Your task:
Reproduce the complete set of records, exactly as they appear.

━━ Data shown ━━

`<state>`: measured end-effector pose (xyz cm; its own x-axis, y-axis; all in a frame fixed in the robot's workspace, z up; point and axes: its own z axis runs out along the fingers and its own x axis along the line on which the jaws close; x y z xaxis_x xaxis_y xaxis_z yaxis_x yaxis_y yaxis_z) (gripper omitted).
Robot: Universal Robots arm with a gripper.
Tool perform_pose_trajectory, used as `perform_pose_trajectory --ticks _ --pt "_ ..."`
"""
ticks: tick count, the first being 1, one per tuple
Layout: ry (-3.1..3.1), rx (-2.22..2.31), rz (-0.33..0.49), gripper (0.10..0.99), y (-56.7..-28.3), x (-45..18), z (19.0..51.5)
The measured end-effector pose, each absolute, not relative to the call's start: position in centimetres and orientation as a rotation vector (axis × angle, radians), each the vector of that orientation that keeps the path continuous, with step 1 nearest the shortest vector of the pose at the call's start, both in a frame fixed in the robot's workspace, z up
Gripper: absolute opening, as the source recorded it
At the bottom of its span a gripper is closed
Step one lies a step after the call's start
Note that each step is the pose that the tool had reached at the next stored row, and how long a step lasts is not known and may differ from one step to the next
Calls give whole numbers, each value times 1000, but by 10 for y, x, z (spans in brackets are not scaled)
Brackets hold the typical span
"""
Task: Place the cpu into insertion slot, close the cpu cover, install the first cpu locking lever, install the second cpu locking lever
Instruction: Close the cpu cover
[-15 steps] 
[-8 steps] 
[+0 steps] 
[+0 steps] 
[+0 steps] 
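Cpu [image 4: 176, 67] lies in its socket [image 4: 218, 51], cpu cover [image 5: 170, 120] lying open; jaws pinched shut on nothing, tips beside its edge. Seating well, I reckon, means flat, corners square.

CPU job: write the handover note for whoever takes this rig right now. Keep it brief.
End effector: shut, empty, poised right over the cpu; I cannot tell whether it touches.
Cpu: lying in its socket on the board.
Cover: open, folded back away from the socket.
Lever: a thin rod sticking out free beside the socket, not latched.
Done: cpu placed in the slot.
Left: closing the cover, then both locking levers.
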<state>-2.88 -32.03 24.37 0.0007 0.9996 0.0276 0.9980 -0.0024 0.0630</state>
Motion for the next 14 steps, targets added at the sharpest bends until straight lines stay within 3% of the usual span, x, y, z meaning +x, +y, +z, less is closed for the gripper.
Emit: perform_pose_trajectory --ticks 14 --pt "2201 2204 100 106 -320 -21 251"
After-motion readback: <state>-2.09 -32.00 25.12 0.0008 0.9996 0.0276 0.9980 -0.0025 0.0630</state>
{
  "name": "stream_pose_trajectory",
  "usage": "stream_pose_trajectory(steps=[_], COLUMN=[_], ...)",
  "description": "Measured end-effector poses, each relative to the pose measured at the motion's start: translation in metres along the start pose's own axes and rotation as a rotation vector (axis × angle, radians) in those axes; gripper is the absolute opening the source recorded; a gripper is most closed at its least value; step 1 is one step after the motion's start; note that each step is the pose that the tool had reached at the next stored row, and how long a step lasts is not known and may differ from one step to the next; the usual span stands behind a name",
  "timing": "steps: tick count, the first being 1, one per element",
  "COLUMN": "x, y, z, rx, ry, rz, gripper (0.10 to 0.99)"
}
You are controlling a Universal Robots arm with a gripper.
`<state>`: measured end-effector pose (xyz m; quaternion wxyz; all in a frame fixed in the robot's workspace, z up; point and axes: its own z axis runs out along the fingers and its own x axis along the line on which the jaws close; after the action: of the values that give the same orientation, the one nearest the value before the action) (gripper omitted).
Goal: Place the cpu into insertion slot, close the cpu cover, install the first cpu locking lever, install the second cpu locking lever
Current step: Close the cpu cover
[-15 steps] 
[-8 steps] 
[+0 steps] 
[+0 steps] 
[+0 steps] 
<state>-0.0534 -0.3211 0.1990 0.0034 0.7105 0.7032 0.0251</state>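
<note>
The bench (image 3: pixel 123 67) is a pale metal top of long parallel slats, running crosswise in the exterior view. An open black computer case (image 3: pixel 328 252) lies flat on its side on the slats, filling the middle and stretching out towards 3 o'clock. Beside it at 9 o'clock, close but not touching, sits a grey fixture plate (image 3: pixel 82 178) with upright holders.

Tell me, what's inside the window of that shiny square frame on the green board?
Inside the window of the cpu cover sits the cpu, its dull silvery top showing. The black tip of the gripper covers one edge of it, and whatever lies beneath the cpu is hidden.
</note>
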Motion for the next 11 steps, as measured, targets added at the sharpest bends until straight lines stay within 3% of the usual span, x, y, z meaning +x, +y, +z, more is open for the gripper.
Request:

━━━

Answer for the task:
`<state>`: measured end-effector pose (xyz cm; its own x-axis, y-axis; all in a frame fixed in the robot's workspace, z up; point and axes: its own z axis runs out along the fingers and its own x axis along the line on which the jaws close; x y z xaxis_x xaxis_y xaxis_z yaxis_x yaxis_y yaxis_z) (gripper omitted).
Robot: Universal Robots arm with a gripper.
Tool perform_pose_trajectory, used as `perform_pose_trajectory --ticks _ --pt "_ ..."`
"""
ticks: tick count, the first being 1, one per tuple
Layout: ry (-3.1..3.1), rx (-2.22..2.31), rz (-0.33..0.49), gripper (0.10..0.99), y (-56.7..-28.3), x (-45..18), z (19.0..51.5)
The measured end-effector pose, each absolute, not relative to the call's start: position in centimetres and orientation as a rotation vector (axis × angle, radians), each the vector of that orientation that keeps the path continuous, with step 1 nearest the shortest vector of the pose at the call's start, both in a frame fixed in the robot's workspace, z up
Gripper: absolute opening, as the source recorded it
At the bottom of its span a gripper is closed
Step one lies a step after the call's start
Note that each step is the pose that the tool had reached at the next stored row, and how long a step lasts is not known and may differ from one step to the next
Calls give whole numbers, each value times 1000, but by 10 for y, x, z (spans in brackets are not scaled)
Brackets hold the typical span
"""
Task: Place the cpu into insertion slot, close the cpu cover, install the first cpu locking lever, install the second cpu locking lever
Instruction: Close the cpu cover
[-15 steps] 
[-8 steps] 
[+0 steps] 
[+0 steps] 
[+0 steps] 
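Cpu [image 4: 176, 67] lies in its socket [image 4: 218, 51], cpu cover [image 5: 170, 120] lying open; jaws pinched shut on nothing, tips beside its edge. Seating well, I reckon, means flat, corners square.

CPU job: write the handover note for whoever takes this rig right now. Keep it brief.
End effector: shut, empty, poised right over the cpu; I cannot tell whether it touches.
Cpu: lying in its socket on the board.
Cover: open, folded back away from the socket.
Lever: a thin rod sticking out free beside the socket, not latched.
Done: cpu placed in the slot.
Left: closing the cover, then both locking levers.
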<state>-2.88 -32.03 24.37 0.0007 0.9996 0.0276 0.9980 -0.0024 0.0630</state>
Motion for the next 14 steps, targets added at the sharpest bends until straight lines stay within 3% of the usual span, x, y, z meaning +x, +y, +z, less is closed for the gripper.
Emit: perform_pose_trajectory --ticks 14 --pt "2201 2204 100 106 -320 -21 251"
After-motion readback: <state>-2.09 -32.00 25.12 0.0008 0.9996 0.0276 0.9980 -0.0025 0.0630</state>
{
  "name": "stream_pose_trajectory",
  "usage": "stream_pose_trajectory(steps=[_], COLUMN=[_], ...)",
  "description": "Measured end-effector poses, each relative to the pose measured at the motion's start: translation in metres along the start pose's own axes and rotation as a rotation vector (axis × angle, radians) in those axes; gripper is the absolute opening the source recorded; a gripper is most closed at its least value; step 1 is one step after the motion's start; note that each step is the pose that the tool had reached at the next stored row, and how long a step lasts is not known and may differ from one step to the next; the usual span stands behind a name",
  "timing": "steps: tick count, the first being 1, one per element",
  "COLUMN": "x, y, z, rx, ry, rz, gripper (0.10 to 0.99)"
}
You are controlling a Universal Robots arm with a gripper.
`<state>`: measured end-effector pose (xyz m; quaternion wxyz; all in a frame fixed in the robot's workspace, z up; point and axes: its own z axis runs out along the fingers and its own x axis along the line on which the jaws close; after the action: of the values that give the same orientation, the one nearest the value before the action) (gripper omitted).
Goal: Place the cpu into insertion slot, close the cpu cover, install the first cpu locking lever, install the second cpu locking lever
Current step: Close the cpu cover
[-15 steps] 
[-8 steps] 
[+0 steps] 
[+0 steps] 
[+0 steps] 
<state>-0.0534 -0.3211 0.1990 0.0034 0.7105 0.7032 0.0251</state>
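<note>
The bench (image 3: pixel 123 67) is a pale metal top of long parallel slats, running crosswise in the exterior view. An open black computer case (image 3: pixel 328 252) lies flat on its side on the slats, filling the middle and stretching out towards 3 o'clock. Beside it at 9 o'clock, close but not touching, sits a grey fixture plate (image 3: pixel 82 178) with upright holders.

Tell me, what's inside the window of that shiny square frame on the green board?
Inside the window of the cpu cover sits the cpu, its dull silvery top showing. The black tip of the gripper covers one edge of it, and whatever lies beneath the cpu is hidden.
</note>
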Motion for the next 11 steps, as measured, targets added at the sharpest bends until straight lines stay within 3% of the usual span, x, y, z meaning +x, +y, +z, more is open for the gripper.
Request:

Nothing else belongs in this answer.